Evaluation of blood supply of gastroesophageal anastomosis

Anastomotic leakage is considered to be an independent risk factor of postoperative mortality in esophageal cancer, and blood supply during gastroesophageal remodeling is an important factor affecting anastomotic leakage. In recent years, more and more studies report that ICG fluorescence technology can provide real-time visualization of blood supply and guide the selection of anastomotic sites in the gastroesophageal anastomosis. Koyanagi et al. demonstrated that intraoperative evaluation of blood flow speed through ICG fluorescence technology in the gastric conduit wall is an effective means of predicting the risk of anastomotic leakage after esophagectomy (14). Rino et al. found the blood supply route was mostly located in the greater omentum beside the splenic hilum on ICG (2.5 mg) fluorescence imaging (15). Kumagai et al. proposed that it is safe to perform anastomosis in the area enhanced by ICG (2.5 mg) fluorescein angiography within 60 s, resected areas with a delayed enhancement time of more than 90 s can avoid gastric conduit necrosis. The 90-s rule is a safe and effective method for deciding the site of anastomosis (16). Meta-analysis also demonstrated that microvascular perfusion is associated with anastomotic leakage, application of ICG NIRF technology as an intraoperative tool to visualize microvascular perfusion and select gastroesophageal anastomotic sites to reduce the incidence of anastomotic leakage and improve the safety of surgery is feasible (17,18). One limitation is that blood flow in the gastric tube is influenced by the patient’s general condition during the perioperative period. Another is the assessment of fluorescence intensity remains somehow subjective with this technology. Future imaging and software enhancements are warranted to achieve an objective method of fluorescence quantification.

Tracing SLNs

SLNs dissection has become an integral part of the scale of LNs dissection for solid malignancies (such as breast cancer, malignant melanoma, etc.). For the evaluation of SLNs in lung cancer, the current clinical application is limited, mainly due to the presence of carbon deposition in the intrathoracic lymph nodes. There is no obvious contrast after conventional dyeing, resulting in poor recognition of SLNs in lung cancer. Gilmore et al. assessed the safety and feasibility of near-infrared imaging using ICG (3.8 µg) for SLN identification in non-small cell lung cancer (NSCLC) in 29 patients. After 5 to 20 minutes, the lymph nodes showed successfully (19). In subsequent clinical trials, they enrolled 46 patients with considered or confirmed lung cancer, and 38 underwent intraoperative application of ICG for localization of SLNs. The results showed that the SLNs identification was unclear when the ICG dose was less than 600 µg; the lymphatic migration and lymph node detection rates were increased at doses of 600, 800, 1,000, and 2,500 µg, which were 33%, 40%, 80%, and 100%, respectively, and there were no adverse reactions (20). Yamashita et al. detected SLNs about 10 minutes after injection of 2 mL (5 mg/mL) of ICG around the tumor, with a total recognition rate of 80.3% [49/61] and a false negative rate of 2.0% [1/49], the overall accuracy rate was 78.7% [48/61]. The causes of failure were technical failure such as ICG leakage from injection sites, intrathoracic adhesion, incomplete fissure of lobes, and emphysematous lung (21). Oh et al. demonstrated ICG-neomannosyl human serum albumin (ICG:HSA) showed a significantly improved signal-to-background ratio (SBR) compared with ICG alone, ICG:HSA accumulated in the SLNs by uptake and retention through the mannose-specific receptors on macrophages. Intraoperative color and fluorescence imaging system (ICFIS) successfully assisted SLNs mapping despite low near-infrared light transmission in the commercial thoracoscope. They anticipated that ICG:HSA and thoracoscopic ICFIS can be translated to clinical trials in the near future (22).

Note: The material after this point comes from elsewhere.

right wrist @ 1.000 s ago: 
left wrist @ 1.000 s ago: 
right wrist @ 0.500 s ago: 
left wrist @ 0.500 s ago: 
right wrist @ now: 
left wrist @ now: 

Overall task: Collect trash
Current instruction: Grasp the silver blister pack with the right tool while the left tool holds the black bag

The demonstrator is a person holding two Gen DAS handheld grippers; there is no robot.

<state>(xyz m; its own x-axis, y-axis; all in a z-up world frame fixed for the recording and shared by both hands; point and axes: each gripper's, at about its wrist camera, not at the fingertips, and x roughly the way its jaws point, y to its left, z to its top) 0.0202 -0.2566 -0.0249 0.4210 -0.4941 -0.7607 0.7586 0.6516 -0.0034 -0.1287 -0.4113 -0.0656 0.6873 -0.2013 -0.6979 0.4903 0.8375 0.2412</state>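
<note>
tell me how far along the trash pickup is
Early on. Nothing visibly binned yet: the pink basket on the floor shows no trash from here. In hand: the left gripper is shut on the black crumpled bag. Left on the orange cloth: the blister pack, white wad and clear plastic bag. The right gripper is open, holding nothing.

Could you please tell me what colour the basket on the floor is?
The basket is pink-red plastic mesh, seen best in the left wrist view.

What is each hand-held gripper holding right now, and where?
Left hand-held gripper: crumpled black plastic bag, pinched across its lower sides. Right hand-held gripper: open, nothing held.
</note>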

Thoracic duct (TD) imaging

Chylothorax is a common complication of thoracic surgery, especially in esophagectomy. Trauma of the TD often leads to unplanned secondary surgery for TD ligation. Preoperative oral or nasal feeding of whole milk, CT lymphography (CTL) or methylene blue injection can help trace the leakage of the chyle, but there are shortcomings such as poor contrast, bad reproducibility, and coverage of mediastinal fat. Animal models have demonstrated that NIRF technique provide sensitive, continuous, real-time TD anatomy and functional imaging in thoracotomy and VATS, and are superior to CTL and methylene blue injection (23,24). Using a similar method, Yang et al. injected ICG (0.2 mg/kg) subcutaneously into the bilateral inguinal region approximately 30 min before surgery, and with the guidance of real-time fluorescence lymphography, the fistulas and the main trunk of the TD were identified and double ligated (25). Kaburagi et al. and Matsutani et al. reported two patients [one patient was injected 2 mL of ICG solution (0.5%) into the mesentery of the small bowel, another was injected subcutaneously of 1.5-mL ICG solution (0.5 %) into the inguinal region] were performed by abdominal lymphatic ligation with the aid of ICG fluorescence navigation and got ahead (26,27). Tan et al. successfully traced the TD by injecting ICG intradermally into a 5-week-old child to help treat chylothorax after Norwood surgery (28). Shirotsuki et al. reported ICG-NIRF imaging was performed in 10 newborns (11 surgeries) with first tracheoesophageal fistula (TEF) operation or with persistent postoperative chylothorax after TEF operation. They performed NIRF imaging 1 hour after injection of ICG (0.025 mg) between the newborn’s toes, and all the children successfully found the fistula and sutured with no related complications (29). Using ICG-NIRF imaging during operation allows the visualization of the TD, which may allow preservation of the duct and easier ligation for duct injuries.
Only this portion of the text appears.